30~40代の働き手が将来に期待を持ち、様々なチャレンジに取り組めるようになるためにも、政治・行政には成長戦略をこれまでよりも強力に推進することを求める必要があります。政府はデジタル化、規制改革、競争政策加速などを次々と打ち出していますが、それらの取り組みが本当に産業界・働き手の努力を喚起するためには、成長への高いベンチマークの設定と、国民が成長を受容できるような首尾一貫したメッセージが不可欠です。

年率1%未満の成長率にとどまっていた2010年代の状況とは根本的に異なるレベルでの戦略実行がなければ、働き手はこの国への期待を失います。
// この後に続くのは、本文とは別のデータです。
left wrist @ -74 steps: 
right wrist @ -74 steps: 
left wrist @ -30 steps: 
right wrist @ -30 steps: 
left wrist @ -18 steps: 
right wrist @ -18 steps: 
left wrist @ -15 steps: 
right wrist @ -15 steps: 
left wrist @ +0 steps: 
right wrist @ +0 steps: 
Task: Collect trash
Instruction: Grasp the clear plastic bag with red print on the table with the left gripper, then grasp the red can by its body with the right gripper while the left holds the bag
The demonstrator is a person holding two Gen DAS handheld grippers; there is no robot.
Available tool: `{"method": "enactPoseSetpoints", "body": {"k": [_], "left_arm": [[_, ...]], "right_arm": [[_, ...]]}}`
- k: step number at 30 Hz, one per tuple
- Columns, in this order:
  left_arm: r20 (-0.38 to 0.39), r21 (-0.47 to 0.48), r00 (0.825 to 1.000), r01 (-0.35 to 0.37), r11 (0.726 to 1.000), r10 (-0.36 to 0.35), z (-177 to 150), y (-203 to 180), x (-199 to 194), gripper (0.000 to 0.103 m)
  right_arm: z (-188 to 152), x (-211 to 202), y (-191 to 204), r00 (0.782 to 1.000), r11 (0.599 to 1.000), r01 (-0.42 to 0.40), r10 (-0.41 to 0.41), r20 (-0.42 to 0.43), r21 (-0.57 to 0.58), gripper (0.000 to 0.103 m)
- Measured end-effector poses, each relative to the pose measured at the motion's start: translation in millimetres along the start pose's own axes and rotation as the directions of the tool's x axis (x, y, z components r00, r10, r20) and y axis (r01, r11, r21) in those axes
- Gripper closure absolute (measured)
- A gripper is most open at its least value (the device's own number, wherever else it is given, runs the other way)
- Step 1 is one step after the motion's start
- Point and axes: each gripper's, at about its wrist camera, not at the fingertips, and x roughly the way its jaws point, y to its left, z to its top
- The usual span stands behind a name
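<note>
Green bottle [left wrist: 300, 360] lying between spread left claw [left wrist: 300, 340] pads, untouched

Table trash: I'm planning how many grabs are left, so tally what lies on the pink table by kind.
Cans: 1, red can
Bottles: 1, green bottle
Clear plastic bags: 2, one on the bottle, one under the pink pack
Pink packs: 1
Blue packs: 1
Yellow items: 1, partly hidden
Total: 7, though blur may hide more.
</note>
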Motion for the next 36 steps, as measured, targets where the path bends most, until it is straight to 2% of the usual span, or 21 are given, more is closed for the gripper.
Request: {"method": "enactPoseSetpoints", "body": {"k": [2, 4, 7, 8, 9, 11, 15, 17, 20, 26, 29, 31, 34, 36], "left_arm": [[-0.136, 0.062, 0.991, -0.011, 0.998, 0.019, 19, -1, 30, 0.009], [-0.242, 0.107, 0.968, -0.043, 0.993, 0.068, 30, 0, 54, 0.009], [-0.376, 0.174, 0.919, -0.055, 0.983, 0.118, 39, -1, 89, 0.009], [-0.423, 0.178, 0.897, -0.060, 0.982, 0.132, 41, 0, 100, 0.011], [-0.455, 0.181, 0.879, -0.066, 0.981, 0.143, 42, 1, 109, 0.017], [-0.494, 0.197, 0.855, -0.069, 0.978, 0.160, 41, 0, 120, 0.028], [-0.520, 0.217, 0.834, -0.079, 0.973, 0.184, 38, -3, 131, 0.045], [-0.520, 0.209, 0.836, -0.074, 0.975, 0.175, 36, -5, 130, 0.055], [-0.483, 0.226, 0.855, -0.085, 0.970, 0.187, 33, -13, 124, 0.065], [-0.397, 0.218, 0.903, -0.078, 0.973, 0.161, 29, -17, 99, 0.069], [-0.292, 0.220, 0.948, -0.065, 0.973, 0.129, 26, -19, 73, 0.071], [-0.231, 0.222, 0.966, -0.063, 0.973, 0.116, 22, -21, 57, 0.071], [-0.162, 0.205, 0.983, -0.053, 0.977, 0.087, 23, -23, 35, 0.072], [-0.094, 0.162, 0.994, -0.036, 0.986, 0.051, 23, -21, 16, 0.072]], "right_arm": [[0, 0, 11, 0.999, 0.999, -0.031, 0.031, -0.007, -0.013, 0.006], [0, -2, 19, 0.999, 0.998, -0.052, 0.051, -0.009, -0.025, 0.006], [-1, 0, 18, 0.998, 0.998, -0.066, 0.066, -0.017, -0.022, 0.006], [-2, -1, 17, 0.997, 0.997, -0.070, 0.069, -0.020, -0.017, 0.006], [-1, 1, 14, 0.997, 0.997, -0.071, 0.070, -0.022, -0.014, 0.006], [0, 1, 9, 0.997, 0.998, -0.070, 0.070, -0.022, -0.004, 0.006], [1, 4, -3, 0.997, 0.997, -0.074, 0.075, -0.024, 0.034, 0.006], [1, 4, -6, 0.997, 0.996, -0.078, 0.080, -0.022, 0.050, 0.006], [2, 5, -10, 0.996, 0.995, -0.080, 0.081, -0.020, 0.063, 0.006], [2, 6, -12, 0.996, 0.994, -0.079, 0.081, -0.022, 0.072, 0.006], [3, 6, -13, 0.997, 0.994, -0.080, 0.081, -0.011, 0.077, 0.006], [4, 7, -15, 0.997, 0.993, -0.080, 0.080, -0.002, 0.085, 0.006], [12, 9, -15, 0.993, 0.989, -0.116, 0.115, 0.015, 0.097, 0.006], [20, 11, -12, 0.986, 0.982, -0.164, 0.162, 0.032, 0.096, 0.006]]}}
そして、働き手自身も、自己否定を伴う改革に取り組まなければなりません。政治・行政に対してこれまでにない水準・スピードで成長戦略を実行させるには、私たち働き手から未来志向の様々なチャレンジが生まれて、変革のエネルギーとなる必要があります。リスクを取ってチャレンジをする働き手が、組織のなかで、あるいは社会に対して、率先して新しい価値を示していかなければなりません。

当団体が行なった調査からはその方向には程遠い状況が示されており、低成長が再生産されてしまう懸念があります。未来を担う働き手である私たち自身が、成長戦略を通した未来構築に積極的に参加する必要がある――。

そのことを広く呼びかけたいです。